Set up under a decision taken at the 1st Summit of Heads of State and Government of the Council of Europe in Vienna in 1993, the European Commission against Racism and Intolerance (ECRI) began operating in Strasbourg in March 1994. On 13 June 2002 the Committee of Ministers adopted a new statute for the ECRI, thus consolidating its role as an independent body in the human rights field specialising in combating racism, xenophobia, anti-Semitism and intolerance.

The situation of Roma/Gypsies naturally established itself as a major concern for the ECRI, which has become a forum for dialogue on and progress in the situation of this group throughout Greater Europe, as witness its General Policy Recommendation No. 3, which it adopted on 6 March 1998.

This text, which is general in scope, sets the aims that must be achieved in order to put an end to all discrimination against Roma/Gypsy communities, as well as the requisite measures to promote respect for their rights and participation in national life.

The recommendations put forward include “render(ing) illegal any discrimination on the part of public authorities in the exercise of their duties”, “encourag(ing) the development of appropriate arrangements for dialogue between the police, local authorities and Roma/Gypsy communities” and “vigorously combat(ing) all forms of school segregation towards Roma/Gypsy children and (…) ensur(ing) the effective enjoyment of equal access to education”.

Drawing on this text, which sets out the bases and objectives of the Council of Europe’s work on behalf of Roma/Gypsies, the ECRI has developed a general work programme comprising a variety of activities stressing the underprivileged position currently occupied by Roma/Gypsies and the need to ensure the effective exercise of their fundamental freedoms and rights.

Using its country-by-country approach the ECRI monitors the phenomena of racism and racial discrimination by scrutinising the situation in each of the 46 member States of the Council of Europe. It draws up reports setting out analyses and recommendations regarding possible ways for each country to deal with the problems identified. The reports are aimed not at indicting the governments but at taking stock of the situation, having regard to the commitments entered into by the various authorities and the extent to which they are actually being honoured. The reports constitute an inventory on which the authorities and the representatives of the Roma/Gypsy communities can draw in order to co-operate in dialogue and the formulation of new solutions. They often provide an opportunity for gauging the distance between the official goals set and their implementation on the ground.

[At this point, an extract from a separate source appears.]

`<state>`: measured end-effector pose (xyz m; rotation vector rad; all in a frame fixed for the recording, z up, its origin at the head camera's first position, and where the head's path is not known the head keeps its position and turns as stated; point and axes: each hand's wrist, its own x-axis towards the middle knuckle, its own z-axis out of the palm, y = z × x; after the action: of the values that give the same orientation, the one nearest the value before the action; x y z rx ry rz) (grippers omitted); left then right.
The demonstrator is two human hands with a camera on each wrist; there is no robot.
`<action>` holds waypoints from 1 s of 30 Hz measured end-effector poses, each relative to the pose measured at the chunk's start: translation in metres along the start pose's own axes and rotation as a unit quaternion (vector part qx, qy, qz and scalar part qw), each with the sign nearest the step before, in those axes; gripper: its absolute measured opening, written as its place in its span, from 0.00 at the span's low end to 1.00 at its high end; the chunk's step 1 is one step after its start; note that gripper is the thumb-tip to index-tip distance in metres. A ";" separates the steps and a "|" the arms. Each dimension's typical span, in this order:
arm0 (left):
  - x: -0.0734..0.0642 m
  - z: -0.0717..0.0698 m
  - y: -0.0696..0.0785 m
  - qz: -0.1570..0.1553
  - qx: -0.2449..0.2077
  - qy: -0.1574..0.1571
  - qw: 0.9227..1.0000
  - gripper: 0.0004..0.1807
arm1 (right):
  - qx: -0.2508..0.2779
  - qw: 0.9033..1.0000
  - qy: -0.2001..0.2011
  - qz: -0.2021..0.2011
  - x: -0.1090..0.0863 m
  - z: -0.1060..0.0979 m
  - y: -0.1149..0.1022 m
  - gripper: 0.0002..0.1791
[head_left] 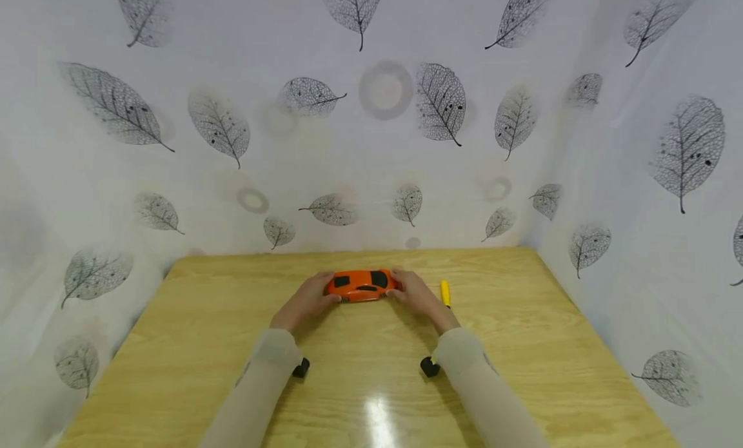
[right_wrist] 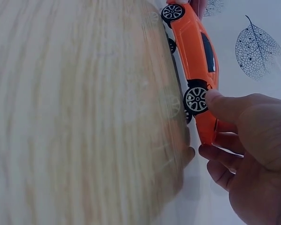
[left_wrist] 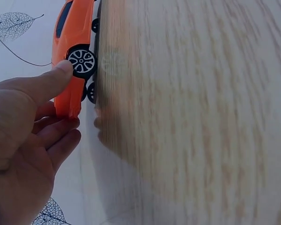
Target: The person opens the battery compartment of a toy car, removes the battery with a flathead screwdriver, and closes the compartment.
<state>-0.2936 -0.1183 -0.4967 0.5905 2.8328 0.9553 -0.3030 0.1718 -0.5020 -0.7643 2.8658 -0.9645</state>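
An orange toy car (head_left: 361,286) with dark windows lies lengthwise between two hands near the back of the table. My left hand (head_left: 307,300) grips its left end, the thumb near a wheel (left_wrist: 82,61) with silver spokes. At the other end my right hand (head_left: 416,294) holds the car, with its thumb beside another wheel (right_wrist: 196,99) and fingers round the end. The wheels are close to the tabletop; I cannot tell whether all of them touch it. Just right of my right hand lies a yellow handle-like object (head_left: 444,293), its near end dark.
The wooden table (head_left: 191,358) reaches back to a white leaf-printed cloth (head_left: 371,158), which also hangs at both sides. A small black device sits at the left cuff (head_left: 301,369) and another at the right cuff (head_left: 429,367).
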 end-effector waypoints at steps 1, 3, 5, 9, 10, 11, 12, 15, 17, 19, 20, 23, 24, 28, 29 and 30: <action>-0.001 0.000 0.000 0.000 -0.005 -0.001 1.000 0.35 | 0.003 1.000 0.000 0.000 -0.001 0.000 -0.001 0.29; -0.004 0.001 -0.001 -0.003 -0.014 -0.002 1.000 0.35 | 0.011 1.000 -0.002 -0.002 -0.004 0.000 -0.002 0.27; -0.006 0.002 -0.002 -0.005 -0.017 -0.002 1.000 0.35 | 0.021 1.000 -0.001 -0.001 -0.006 0.001 -0.002 0.27; -0.010 0.004 -0.001 0.002 -0.003 -0.008 1.000 0.35 | 0.013 1.000 -0.006 0.001 -0.012 0.002 -0.001 0.27; -0.011 0.004 -0.001 0.004 0.003 -0.009 1.000 0.35 | 0.008 1.000 -0.007 0.002 -0.013 0.003 -0.001 0.27; -0.011 0.004 -0.001 0.008 0.009 -0.013 1.000 0.35 | 0.001 1.000 -0.008 -0.001 -0.015 0.003 0.000 0.28; -0.012 0.004 0.000 0.009 0.013 -0.016 1.000 0.35 | -0.006 1.000 -0.007 -0.004 -0.016 0.004 0.000 0.28; -0.015 0.005 0.001 0.007 0.019 -0.027 0.999 0.37 | -0.016 1.000 -0.011 -0.005 -0.021 0.004 0.000 0.30; -0.017 0.005 0.001 0.007 0.018 -0.027 0.999 0.37 | -0.018 1.000 -0.010 -0.007 -0.024 0.003 0.000 0.30; -0.018 0.005 0.002 0.003 0.015 -0.024 1.000 0.37 | -0.016 1.000 -0.010 -0.008 -0.025 0.002 -0.002 0.30; -0.019 0.005 0.003 0.001 0.013 -0.023 1.000 0.37 | -0.014 1.000 -0.009 -0.008 -0.026 0.001 -0.004 0.30; -0.022 0.004 0.004 -0.007 0.009 -0.021 1.000 0.38 | -0.009 1.000 -0.009 -0.003 -0.027 -0.001 -0.007 0.30; -0.023 0.004 0.005 -0.008 0.008 -0.020 1.000 0.38 | -0.007 1.000 -0.011 0.000 -0.028 -0.002 -0.009 0.30; -0.028 0.003 0.007 -0.010 0.009 -0.022 1.000 0.38 | -0.008 1.000 -0.019 0.012 -0.030 -0.001 -0.011 0.30; -0.029 0.003 0.007 -0.007 0.011 -0.022 1.000 0.37 | -0.011 1.000 -0.021 0.011 -0.031 -0.002 -0.011 0.30; -0.030 0.003 0.008 -0.005 0.012 -0.020 1.000 0.37 | -0.012 1.000 -0.021 0.011 -0.031 -0.002 -0.012 0.30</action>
<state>-0.2626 -0.1228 -0.4955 0.5911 2.8125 0.8986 -0.2709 0.1792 -0.4977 -0.7441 2.8478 -0.9016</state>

By collecting examples of good practice and circulating them in the milieus concerned, the ECRI is endeavouring to pool all the experiences accumulated in each member country capable of serving as an example or as a basis for national action plans. This pool will give each individual country access to information on methods implemented elsewhere and on their success or the obstacles encountered, which it can then adapt to its specific situation. To give just one example, the Essex authorities in the United Kingdom has introduced a policy of monitoring the education of Roma/Gypsy children, enabling them to continue their schooling with minimal disruption as they travel around. France, Ireland and Belgium also have similar educational programmes.

Lastly, as part of its programme of action on relations with civil society, the ECRI organises regular national Round Tables aimed at bringing the authorities and Roma/Gypsy representatives together to engage in dialogue, establish a basis for contact and progress towards country-by-country, case-by-case and field-by-field solutions. The ECRI’s goal is to foment encounters attended by representatives of the authorities and of the communities concerned, concentrating on a specific theme: employment, housing, education, citizenship rights, the media attitude to Roma/Gypsies, the conduct of the authorities, etc. All this involves intensive work and countless forums that are vital for bringing different viewpoints closer together and helping eradicate prejudice, with an eye to improving the conditions for coexistence, ensuring respect for everyone’s rights.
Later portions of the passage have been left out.